The reorganisation of college duties loomed over Doric’s life like the building itself.
‘Fellows meet tomorrow. Three of the day staff have got the push, but they were all new, replacements for those that got called up. So maybe that’s it for me too. Or, they’re making room, and I’ll end up on days …’
He shrugged, ever the fatalist. Brooke had never asked what particular aspect of the concept of days held such
an aversion. Doric, in his army years, had been a regimental sergeant major. Cock of the walk. At night he was his own master again, so perhaps the prospect of being ordered around by the likes of the head porter was too much to bear.
Brooke surveyed the board, decided his position was hopeless, tipped over his king, collected his hat from the stand and wished Doric goodnight.
No air raid warning yet, so the streets were busy. Cars crept past with their slit eyes peering, seeking out the white-lined kerbs. Three bicycles, unlit but jangling, careered past as if he didn’t exist. At the corner by the Round Church he saw Jo Ashmore up at her observation post, binoculars to her eyes, scanning the city’s western edge.

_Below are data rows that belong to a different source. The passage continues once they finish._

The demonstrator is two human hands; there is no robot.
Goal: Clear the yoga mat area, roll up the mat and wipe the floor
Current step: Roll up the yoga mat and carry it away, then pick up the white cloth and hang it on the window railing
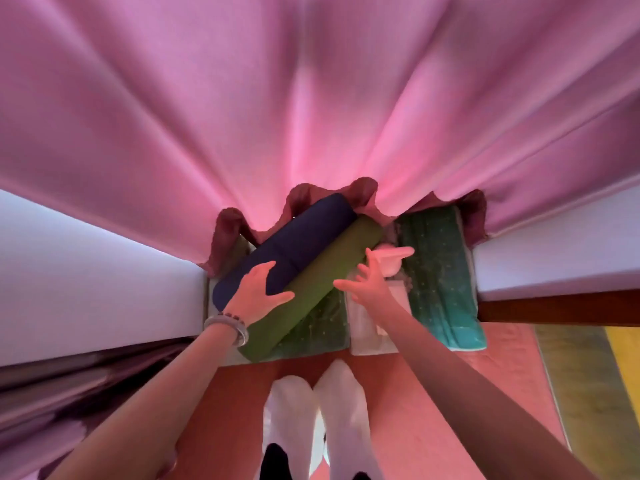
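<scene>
My spread left hand (258, 292) steadies the green rolled mat (311, 285); my right hand (367, 282) hovers spread; I should seat it snugly beside the navy roll (287, 247).

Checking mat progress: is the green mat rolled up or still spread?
Rolled up: the green mat is a tight cylinder lying beside the navy roll, left hand resting across both.

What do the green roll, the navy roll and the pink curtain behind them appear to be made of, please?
The green roll looks like matte foam or rubber matting: even colour, no shine, a soft rounded edge. The navy roll looks similar, matte, with a faint seam across it; it could be fabric-covered. The pink curtain is woven cloth with a slight sheen, hanging in deep folds with light glowing through.
</scene>
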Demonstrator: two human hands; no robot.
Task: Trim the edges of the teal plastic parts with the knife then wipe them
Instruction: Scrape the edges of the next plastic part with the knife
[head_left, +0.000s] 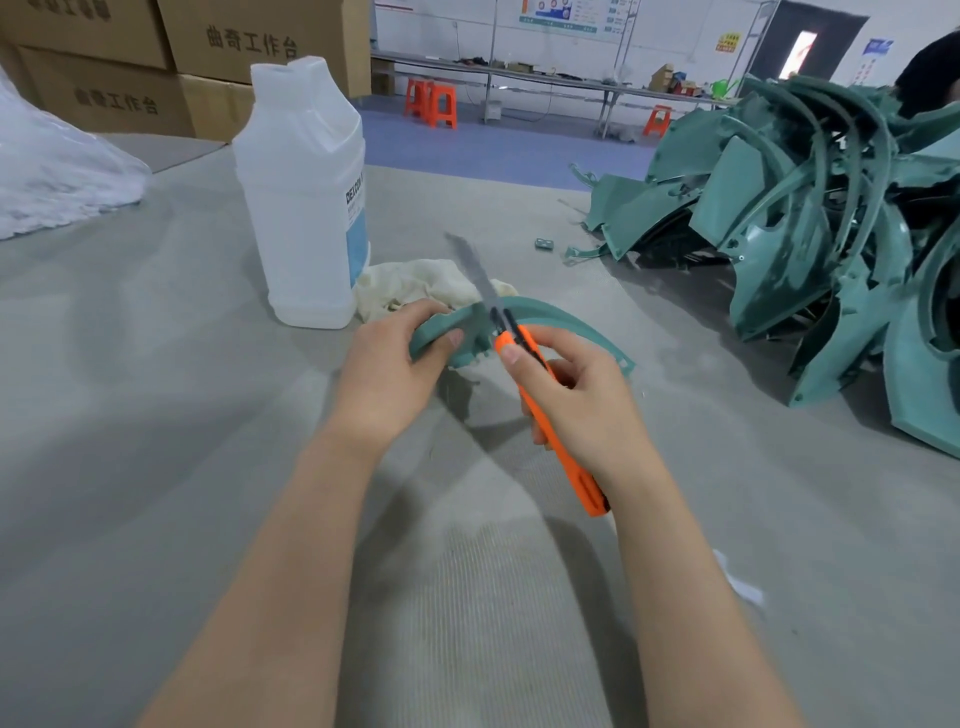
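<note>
My left hand (387, 371) grips one end of a curved teal plastic part (566, 319) above the grey table. My right hand (576, 400) holds an orange utility knife (563, 441) with its long blade (472, 270) extended up and away, crossing the part's edge beside my left thumb. The part arcs off to the right behind my right hand. A crumpled cream cloth (410, 286) lies on the table just beyond my hands.
A big translucent white bottle (304, 202) stands left of the cloth. A heap of teal plastic parts (810, 234) fills the right side, with small teal scraps (544, 244) nearby. A white plastic bag (57, 176) and cardboard boxes (130, 57) sit at the far left.
</note>
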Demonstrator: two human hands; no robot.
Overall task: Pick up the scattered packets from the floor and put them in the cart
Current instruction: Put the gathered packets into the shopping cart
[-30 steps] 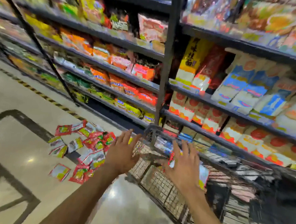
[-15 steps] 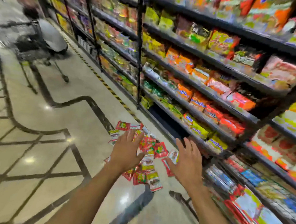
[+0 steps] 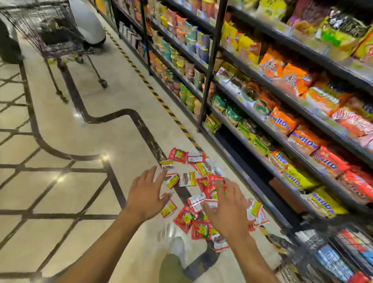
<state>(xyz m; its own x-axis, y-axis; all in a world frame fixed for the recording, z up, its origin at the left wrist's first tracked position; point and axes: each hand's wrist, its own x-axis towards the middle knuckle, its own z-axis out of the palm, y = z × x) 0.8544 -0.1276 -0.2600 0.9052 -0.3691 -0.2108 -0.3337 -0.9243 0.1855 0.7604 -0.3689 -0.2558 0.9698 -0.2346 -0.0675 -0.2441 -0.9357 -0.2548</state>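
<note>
In the head view, the scattered packets (image 3: 187, 179) are seen on the floor (image 3: 93, 134) at lower centre of the frame, in a band running from upper left to lower right. Both hands are held over them, fingers spread and nothing gripped: the left hand (image 3: 146, 196) at the band's left edge, the right hand (image 3: 227, 210) over its middle and judged nearer. The cart (image 3: 313, 237) is glimpsed at lower right.

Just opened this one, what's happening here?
A person in a shop aisle reaches down toward small red and yellow packets scattered on the floor beside the shelves. The left hand and right hand are both open over the pile, holding nothing. The cart at lower right already holds some packs. Many packets are not yet picked up.
</note>
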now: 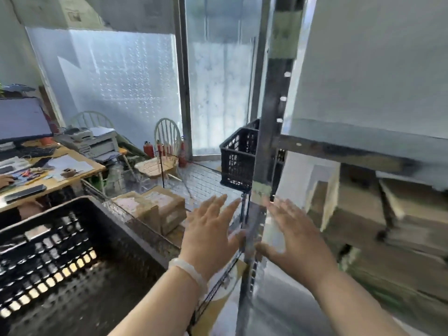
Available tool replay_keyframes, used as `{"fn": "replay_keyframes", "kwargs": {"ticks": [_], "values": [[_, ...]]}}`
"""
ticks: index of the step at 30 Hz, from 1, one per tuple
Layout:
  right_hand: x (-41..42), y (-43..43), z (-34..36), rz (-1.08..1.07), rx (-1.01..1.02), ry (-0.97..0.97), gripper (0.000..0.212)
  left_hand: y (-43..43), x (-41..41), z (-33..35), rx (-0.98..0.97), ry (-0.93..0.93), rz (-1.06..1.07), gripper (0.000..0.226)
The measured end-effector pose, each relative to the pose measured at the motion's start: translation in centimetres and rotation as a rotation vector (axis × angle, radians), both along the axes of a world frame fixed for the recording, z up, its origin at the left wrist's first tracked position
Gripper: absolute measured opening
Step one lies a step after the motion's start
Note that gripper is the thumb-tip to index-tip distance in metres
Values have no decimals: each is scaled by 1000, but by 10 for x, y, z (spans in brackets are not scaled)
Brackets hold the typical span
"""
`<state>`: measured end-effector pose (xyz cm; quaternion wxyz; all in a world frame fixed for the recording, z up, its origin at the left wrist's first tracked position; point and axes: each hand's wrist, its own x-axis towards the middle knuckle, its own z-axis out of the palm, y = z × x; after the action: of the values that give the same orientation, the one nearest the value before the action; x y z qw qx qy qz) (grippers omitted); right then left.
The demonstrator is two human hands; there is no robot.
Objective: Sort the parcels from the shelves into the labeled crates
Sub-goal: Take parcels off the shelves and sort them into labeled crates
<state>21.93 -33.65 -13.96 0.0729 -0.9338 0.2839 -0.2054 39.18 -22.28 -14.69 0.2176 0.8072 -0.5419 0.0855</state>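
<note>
My left hand (pixel 209 229) and my right hand (pixel 294 234) are both stretched forward with straight, spread fingers, holding nothing, on either side of the metal shelf upright (pixel 269 146). A large black plastic crate (pixel 72 258) sits at the lower left. A second black crate (pixel 238 161) stands further back beside the upright. Two taped cardboard parcels (pixel 157 204) lie on the wire mesh surface (pixel 206 180) just left of my left hand. More cardboard boxes (pixel 412 207) sit blurred on the shelves to the right.
A desk (pixel 55 170) with a monitor, keyboard and papers stands at the left, where another person's hand (pixel 6 180) rests. A printer (pixel 97 141), two white chairs (pixel 167 139) and red fire extinguishers (pixel 149 149) stand by the frosted windows.
</note>
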Motion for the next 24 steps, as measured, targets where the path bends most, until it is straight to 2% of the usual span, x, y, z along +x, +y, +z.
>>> {"fn": "replay_keyframes", "kwargs": {"ticks": [13,24], "values": [[-330,58,31,-635,-96,-9,98,-60,-305,29,-111,-104,-655,70],[-646,126,36,-1030,-70,89,99,-68,-626,32,-115,-70,-980,70]]}}
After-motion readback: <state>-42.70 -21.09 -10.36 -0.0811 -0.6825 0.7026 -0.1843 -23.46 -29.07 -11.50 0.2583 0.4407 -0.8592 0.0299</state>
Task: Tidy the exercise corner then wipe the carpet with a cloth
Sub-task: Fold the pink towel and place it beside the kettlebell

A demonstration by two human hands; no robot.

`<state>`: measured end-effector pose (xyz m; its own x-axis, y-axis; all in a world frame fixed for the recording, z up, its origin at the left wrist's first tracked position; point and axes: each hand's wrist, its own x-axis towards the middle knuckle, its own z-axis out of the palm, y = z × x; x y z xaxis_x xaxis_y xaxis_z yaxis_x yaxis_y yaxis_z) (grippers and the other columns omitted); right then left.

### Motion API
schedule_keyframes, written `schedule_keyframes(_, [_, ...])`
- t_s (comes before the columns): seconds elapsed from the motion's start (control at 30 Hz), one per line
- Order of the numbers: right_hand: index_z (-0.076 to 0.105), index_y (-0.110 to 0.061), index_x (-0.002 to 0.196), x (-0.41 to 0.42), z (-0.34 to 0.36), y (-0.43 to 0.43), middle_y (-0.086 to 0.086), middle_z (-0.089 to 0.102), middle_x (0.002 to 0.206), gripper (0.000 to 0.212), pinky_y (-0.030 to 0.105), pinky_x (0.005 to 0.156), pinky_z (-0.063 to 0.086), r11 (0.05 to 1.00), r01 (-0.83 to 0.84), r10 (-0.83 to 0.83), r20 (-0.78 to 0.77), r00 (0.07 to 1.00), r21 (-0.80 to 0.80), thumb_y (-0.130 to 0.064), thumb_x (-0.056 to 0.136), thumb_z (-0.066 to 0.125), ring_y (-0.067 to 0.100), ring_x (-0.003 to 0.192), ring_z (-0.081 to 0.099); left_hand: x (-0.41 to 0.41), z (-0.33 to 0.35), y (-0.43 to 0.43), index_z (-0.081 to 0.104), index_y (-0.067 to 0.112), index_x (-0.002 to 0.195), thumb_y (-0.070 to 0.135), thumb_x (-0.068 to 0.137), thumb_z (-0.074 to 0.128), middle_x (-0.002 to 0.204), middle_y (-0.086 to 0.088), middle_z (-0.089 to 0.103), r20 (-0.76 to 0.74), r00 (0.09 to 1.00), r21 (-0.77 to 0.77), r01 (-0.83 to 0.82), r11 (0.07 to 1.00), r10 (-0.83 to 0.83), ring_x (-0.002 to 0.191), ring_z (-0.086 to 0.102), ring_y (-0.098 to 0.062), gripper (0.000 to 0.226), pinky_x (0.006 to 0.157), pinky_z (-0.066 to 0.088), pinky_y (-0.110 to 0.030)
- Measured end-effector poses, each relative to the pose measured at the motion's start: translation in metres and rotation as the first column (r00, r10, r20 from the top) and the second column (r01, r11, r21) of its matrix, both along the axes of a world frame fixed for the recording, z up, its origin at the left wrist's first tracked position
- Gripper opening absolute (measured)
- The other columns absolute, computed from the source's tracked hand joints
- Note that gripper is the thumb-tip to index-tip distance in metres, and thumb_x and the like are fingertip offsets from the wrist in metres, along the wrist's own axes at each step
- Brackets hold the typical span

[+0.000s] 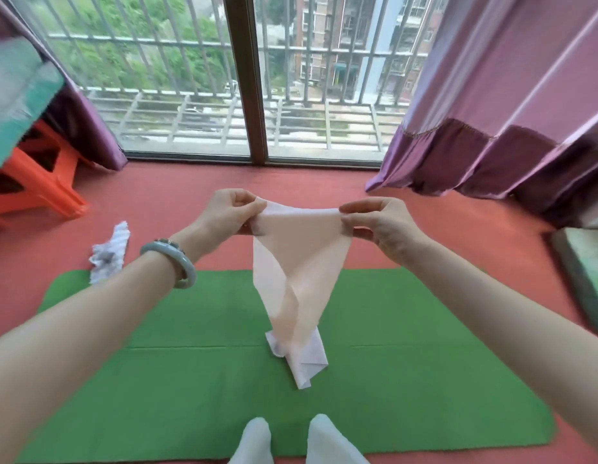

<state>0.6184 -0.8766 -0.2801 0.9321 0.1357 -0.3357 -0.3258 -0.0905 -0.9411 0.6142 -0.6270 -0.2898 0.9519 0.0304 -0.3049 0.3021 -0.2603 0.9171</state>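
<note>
Head view: both arms reach out toward twelve o'clock over the green mat. The left hand and right hand each pinch a top corner of the thin pale cloth. Each grip is narrow, thumb against fingers on the hem. The top edge is pulled taut between them, probably to shake the cloth open or fold it flat before wiping. The rest hangs twisted to a point above the mat's middle; I cannot tell whether the tip touches.

The red carpet surrounds the mat. A crumpled white wad lies at the mat's ten o'clock corner, probably waiting to be cleared. An orange stool stands farther off at ten o'clock. White socks stand on the mat at six.
</note>
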Motion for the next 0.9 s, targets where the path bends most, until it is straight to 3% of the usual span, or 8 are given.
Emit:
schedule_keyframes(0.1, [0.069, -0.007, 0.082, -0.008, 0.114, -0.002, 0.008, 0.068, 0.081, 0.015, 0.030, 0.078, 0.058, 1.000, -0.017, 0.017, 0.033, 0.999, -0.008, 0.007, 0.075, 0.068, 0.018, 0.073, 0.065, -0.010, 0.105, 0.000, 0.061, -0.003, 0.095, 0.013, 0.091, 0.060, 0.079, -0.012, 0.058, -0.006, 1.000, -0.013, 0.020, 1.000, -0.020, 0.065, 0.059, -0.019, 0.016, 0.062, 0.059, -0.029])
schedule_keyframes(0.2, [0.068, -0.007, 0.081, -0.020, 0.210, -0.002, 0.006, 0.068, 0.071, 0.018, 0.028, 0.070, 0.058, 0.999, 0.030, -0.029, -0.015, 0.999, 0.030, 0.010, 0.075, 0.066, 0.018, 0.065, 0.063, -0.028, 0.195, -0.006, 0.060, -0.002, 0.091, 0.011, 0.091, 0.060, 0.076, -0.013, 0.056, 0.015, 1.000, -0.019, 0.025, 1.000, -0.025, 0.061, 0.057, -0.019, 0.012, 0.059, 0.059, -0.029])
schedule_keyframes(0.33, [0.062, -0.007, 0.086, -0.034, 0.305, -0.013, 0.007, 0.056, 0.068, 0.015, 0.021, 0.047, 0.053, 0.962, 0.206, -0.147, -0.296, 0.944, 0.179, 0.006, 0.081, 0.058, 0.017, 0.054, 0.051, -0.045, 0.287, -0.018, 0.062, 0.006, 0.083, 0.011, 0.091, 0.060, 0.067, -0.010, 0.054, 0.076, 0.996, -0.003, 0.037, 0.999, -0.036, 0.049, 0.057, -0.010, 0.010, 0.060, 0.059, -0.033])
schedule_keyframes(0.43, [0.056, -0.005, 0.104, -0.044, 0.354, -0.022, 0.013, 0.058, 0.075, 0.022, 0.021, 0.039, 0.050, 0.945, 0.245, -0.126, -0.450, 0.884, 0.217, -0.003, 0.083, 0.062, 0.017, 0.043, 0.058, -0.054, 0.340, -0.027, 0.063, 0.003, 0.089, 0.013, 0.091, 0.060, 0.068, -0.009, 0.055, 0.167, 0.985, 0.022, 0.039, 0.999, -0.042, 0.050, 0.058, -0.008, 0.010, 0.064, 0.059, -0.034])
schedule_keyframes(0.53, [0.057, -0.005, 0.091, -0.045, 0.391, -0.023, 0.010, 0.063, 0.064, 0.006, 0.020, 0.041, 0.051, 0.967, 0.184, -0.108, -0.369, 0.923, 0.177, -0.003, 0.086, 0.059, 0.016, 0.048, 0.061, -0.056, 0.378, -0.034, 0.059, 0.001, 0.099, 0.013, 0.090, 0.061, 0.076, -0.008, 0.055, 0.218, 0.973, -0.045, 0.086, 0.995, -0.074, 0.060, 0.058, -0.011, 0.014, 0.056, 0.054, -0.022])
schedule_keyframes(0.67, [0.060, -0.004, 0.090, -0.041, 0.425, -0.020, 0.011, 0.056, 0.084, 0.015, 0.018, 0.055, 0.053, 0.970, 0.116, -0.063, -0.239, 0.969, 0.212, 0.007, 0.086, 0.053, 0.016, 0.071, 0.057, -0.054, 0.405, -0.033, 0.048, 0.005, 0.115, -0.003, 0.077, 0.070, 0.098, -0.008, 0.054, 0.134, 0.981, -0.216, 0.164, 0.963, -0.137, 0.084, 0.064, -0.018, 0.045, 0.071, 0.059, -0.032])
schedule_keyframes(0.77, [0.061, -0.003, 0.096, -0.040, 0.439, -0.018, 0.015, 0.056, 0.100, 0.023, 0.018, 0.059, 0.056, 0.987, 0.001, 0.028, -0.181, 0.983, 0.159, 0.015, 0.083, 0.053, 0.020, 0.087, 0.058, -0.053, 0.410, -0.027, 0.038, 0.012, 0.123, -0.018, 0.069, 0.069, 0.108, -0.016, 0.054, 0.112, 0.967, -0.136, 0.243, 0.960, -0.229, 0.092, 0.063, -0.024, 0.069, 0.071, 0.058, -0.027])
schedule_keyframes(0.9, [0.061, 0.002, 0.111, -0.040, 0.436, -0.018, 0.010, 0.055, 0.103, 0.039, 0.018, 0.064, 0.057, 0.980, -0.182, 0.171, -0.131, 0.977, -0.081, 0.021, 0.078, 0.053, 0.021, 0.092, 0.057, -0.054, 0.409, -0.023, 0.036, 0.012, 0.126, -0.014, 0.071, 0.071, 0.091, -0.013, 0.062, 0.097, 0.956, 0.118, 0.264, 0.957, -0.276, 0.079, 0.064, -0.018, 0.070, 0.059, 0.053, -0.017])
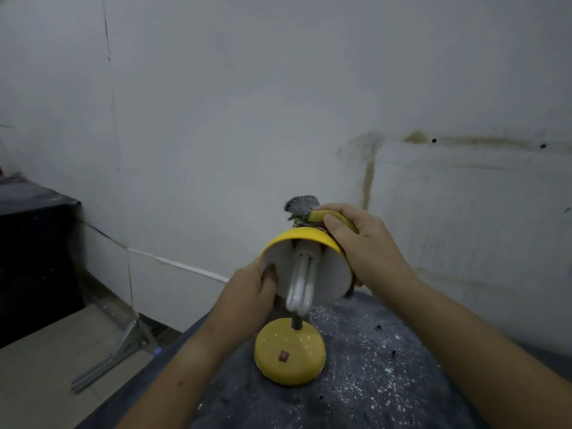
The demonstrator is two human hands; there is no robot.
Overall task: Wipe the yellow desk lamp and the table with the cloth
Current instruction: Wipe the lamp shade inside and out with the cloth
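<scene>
At the near end of the bench (387, 376), the yellow desk lamp (289, 366) stands on its round base among white specks. Left hand (247, 297) grips the shade rim, fingertips inside beside the bare bulb (301, 283). Right hand (366, 246) is closed round the cloth (301, 205), pressing it on the shade's far top. Risk: a hard wipe could strike the bulb or tip the base. Far left: white cable (185, 267), black cabinet (34, 258); neither obstructs.

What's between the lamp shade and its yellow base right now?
Head view: the white bulb pokes out of the shade, and below it a short dark stem rises from the base.
</scene>
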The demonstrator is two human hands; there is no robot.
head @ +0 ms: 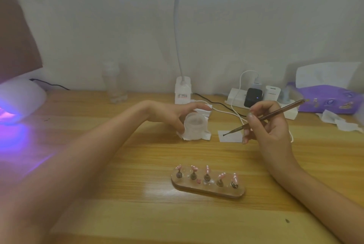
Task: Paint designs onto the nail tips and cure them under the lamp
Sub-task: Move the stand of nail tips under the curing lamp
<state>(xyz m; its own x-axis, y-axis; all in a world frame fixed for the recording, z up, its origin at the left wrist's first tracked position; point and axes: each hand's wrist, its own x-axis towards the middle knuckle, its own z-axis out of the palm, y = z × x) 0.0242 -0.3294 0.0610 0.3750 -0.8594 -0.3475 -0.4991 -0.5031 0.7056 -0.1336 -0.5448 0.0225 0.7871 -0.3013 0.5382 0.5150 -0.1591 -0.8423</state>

Pressing on, he was eager to catch the tea hut in the square before someone, somewhere, imagined they’d spotted EA, setting off the whole farrago for another night. By the time the bombs do fall, he thought, emerging onto Market Hill, we’ll be inured to the prospect of death in the rubble, the siren will go off and nobody will care.
Rose King was behind her counter, a gaggle of servicemen huddled in the light that fell out onto the square’s flagstones. War was Rose’s métier, allowing her to exhibit a genius for catering at short order on a mass scale. Facing thirty-five soldiers in need of tea, she lined up the mugs, added milk to each and then allowed the enamelled pot to swoop along the lines, pausing over each, but never righting itself to the point that the dark tannin was withheld. It was sloshing, but it was deft sloshing.
On a grill plate she had the full array of fried food encompassed by that bracing catch-all: full English. Sausages, bacon, fried bread, mushrooms, halved tomatoes. Eggs, already scarce, sat in their boxes waiting for an explicit order. But the soldiers, no doubt short of cash, wouldn’t be enticed beyond tea, and headed off instead to sit on the benches in the graveyard of Great St Mary’s.